Namun, dari sudut pandang negara-negara mitra dagang seperti Amerika Serikat, kebijakan ini menimbulkan sejumlah persoalan. Prosedur sertifikasi halal yang dianggap kompleks, disertai kewajiban akreditasi ulang lembaga halal asing dan tidak adanya pengakuan otomatis terhadap sertifikat halal internasional, dipandang sebagai bentuk hambatan teknis perdagangan. Mereka menilai bahwa kebijakan tersebut menambah beban biaya dan waktu bagi eksportir, serta menciptakan ketidakpastian hukum. Lebih jauh, AS menilai bahwa penerapan kewajiban ini berpotensi melanggar prinsip non-diskriminasi dan perlakuan nasional yang menjadi fondasi perdagangan bebas di bawah naungan World Trade Organization (WTO). Oleh karena itu, gugatan yang diajukan bukan semata soal kehalalan, tetapi menyangkut kepatuhan terhadap tata kelola perdagangan internasional yang adil dan terbuka.

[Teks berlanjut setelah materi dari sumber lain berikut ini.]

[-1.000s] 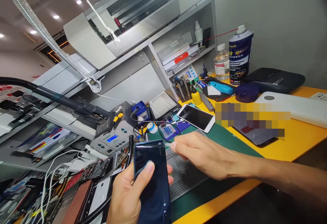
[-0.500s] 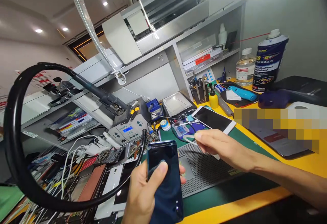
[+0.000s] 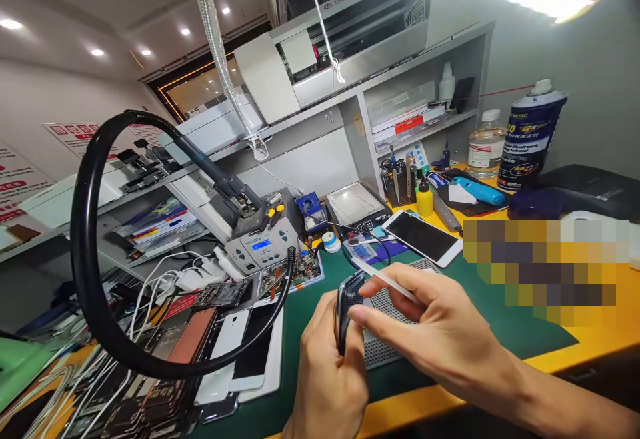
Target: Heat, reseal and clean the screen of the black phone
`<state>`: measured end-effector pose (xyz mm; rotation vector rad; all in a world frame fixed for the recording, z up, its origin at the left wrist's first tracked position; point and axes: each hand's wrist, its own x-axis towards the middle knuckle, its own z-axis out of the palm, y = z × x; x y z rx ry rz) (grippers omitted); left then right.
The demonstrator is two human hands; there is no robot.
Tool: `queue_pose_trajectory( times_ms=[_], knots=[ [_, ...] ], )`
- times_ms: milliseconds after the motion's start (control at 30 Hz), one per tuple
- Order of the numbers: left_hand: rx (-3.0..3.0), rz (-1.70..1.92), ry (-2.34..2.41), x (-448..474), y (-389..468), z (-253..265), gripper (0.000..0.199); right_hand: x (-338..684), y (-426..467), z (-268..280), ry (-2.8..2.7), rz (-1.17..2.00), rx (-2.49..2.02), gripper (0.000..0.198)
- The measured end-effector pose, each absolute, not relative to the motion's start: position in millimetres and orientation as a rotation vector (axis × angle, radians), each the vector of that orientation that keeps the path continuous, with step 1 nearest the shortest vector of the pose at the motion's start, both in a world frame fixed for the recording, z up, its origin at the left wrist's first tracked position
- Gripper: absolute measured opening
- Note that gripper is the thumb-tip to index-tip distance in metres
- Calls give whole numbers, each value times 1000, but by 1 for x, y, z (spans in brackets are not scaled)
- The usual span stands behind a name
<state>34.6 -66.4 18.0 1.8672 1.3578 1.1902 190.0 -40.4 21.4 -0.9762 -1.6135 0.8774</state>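
My left hand [image 3: 333, 365] is closed around a dark smartphone [image 3: 347, 305], turned so that its narrow edge and a patterned dark surface show. Across the fingers of my right hand [image 3: 430, 319] lies a thin white flat strip [image 3: 387, 280], its far end sticking out past the phone's top. The index finger and thumb of that hand are at the phone's near edge; whether they grip it I cannot tell. Below both hands is a grey perforated mat [image 3: 383, 352] on the green work mat [image 3: 310, 385].
A white-framed phone [image 3: 425, 235] lies behind my right hand. A black hose [image 3: 87, 245] loops at left above several phones and cables. The soldering station [image 3: 263, 247] stands at the back, a spray can [image 3: 531, 139] at right. A blurred patch hides part of the right side.
My left hand has turned the phone from screen-up to edge-on. My right hand has come left to the phone, and the white strip, curved before, now looks straight.
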Motion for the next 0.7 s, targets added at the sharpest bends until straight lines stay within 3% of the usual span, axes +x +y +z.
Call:
queue_pose_trajectory(
  times_ms=[167, 533, 700],
  knots=[
    [1931, 1213, 1372, 30, -72, 13, 25, 183, -41, 24, -1698, 787, -960, 19],
    [1861, 1280, 1397, 26, -76, 14, 22, 187, -44, 26, -1754, 818, -957, 20],
    [1508, 1208, 1390, 23, -83, 20, 29, 199, -37, 35, -1801, 558, -948, 16]
  ],
)
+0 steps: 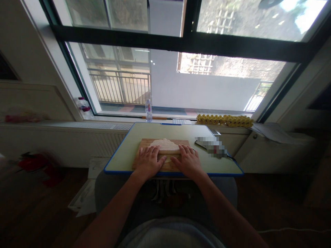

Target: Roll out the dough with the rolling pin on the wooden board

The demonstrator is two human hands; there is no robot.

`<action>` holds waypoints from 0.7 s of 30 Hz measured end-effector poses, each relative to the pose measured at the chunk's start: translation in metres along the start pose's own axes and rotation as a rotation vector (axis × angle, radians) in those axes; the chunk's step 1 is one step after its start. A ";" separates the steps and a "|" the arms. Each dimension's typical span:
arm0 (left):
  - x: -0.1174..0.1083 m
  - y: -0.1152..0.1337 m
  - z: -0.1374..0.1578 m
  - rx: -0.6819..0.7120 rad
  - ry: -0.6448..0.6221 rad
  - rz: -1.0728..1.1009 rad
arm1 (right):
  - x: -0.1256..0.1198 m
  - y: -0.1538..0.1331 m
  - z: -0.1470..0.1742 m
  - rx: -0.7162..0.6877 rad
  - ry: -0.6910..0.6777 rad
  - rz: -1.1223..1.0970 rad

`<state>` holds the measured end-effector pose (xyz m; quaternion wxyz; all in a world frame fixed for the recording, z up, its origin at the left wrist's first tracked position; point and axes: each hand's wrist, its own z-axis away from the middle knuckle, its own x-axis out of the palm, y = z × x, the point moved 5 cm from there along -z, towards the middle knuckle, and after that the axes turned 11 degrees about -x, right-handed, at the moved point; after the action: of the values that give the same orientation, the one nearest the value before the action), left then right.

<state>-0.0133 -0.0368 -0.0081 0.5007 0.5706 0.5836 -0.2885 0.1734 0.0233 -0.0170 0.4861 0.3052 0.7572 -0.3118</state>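
Left hand: the left hand [148, 160] lies palm down on the near left part of the wooden board [144, 165], fingers [152, 151] spread flat and released, their tips touching the near edge of the dough [164, 145].
Right hand: the right hand [188, 160] lies palm down on the near right part of the board, fingers flat and released, grasping nothing, tips against the dough's right side.
Dough: a pale flattened sheet, lying on the far half of the board, between and just beyond both hands.
Board: it rests on the middle of the desk [124, 158], a pale top with a blue rim.
Right of the board: a blurred object [212, 146] lies on the desk, near but apart from the right hand.
Beyond the board: a clear bottle [148, 110] stands on the window sill, just past the desk's far edge.
Far right of the board: a row of yellow pieces [224, 120] lies along the sill under the window [181, 82].
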 end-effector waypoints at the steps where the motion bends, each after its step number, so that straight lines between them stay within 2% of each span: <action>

Pemerintah AS mengajukan tiga keberatan utama: proses akreditasi lembaga halal asing dinilai tidak transparan, sertifikasi ulang atas produk yang sudah disertifikasi di negara asal dianggap berlebihan, dan tidak adanya pemberitahuan terbuka ke WTO melanggar prinsip Technical Barriers to Trade (TBT). Singkatnya, mereka merasa bahwa Indonesia menggunakan standar halal sebagai bentuk hambatan terselubung bagi perdagangan.
Di tengah gugatan tersebut, Indonesia dihadapkan pada sorotan global dan tekanan diplomatik yang tidak ringan. Namun, bagi Indonesia, sertifikasi halal bukan sekadar persoalan teknis perdagangan, melainkan refleksi dari kedaulatan negara dalam menjaga nilai-nilai syariah dan melindungi hak konsumen Muslim. Komitmen ini menunjukkan bahwa Indonesia tidak ingin tunduk pada tekanan global yang bisa mengaburkan prinsip-prinsip dasar kehalalan yang bersumber dari nilai agama.
Memang benar bahwa menjadi pusat industri halal dunia tidak cukup hanya dengan memiliki populasi Muslim terbesar. Namun demikian, standar halal yang ditetapkan Indonesia harus dilihat sebagai aset strategis, bukan hambatan. Justru di era globalisasi inilah, Indonesia berkesempatan menawarkan sistem jaminan halal yang kuat, transparan, dan berbasis syariah kepada dunia internasional. Jika Indonesia mampu mempertahankan kebijakan ini dengan prinsip yang teguh, maka negara-negara Muslim lainnya bisa menjadikannya model referensi dalam membangun sistem jaminan halal mereka sendiri tanpa harus mengorbankan prinsip hanya demi kenyamanan pasar global.
Kini, Indonesia tidak sedang berada di persimpangan untuk memilih antara bertahan atau menyerah, melainkan sedang mempertegas posisinya: bahwa perlindungan konsumen Muslim dan pemenuhan prinsip syariah adalah prioritas yang tidak bisa dinegosiasikan. Globalisasi tidak selalu berarti menyeragamkan standar, tetapi juga memberi ruang bagi negara untuk menunjukkan karakter dan identitas hukumnya. Dalam konteks ini, Indonesia bisa menjadi pelopor dan penentu arah baru dalam tata kelola halal global—asal tetap konsisten, terbuka dalam proses, dan kokoh dalam prinsip.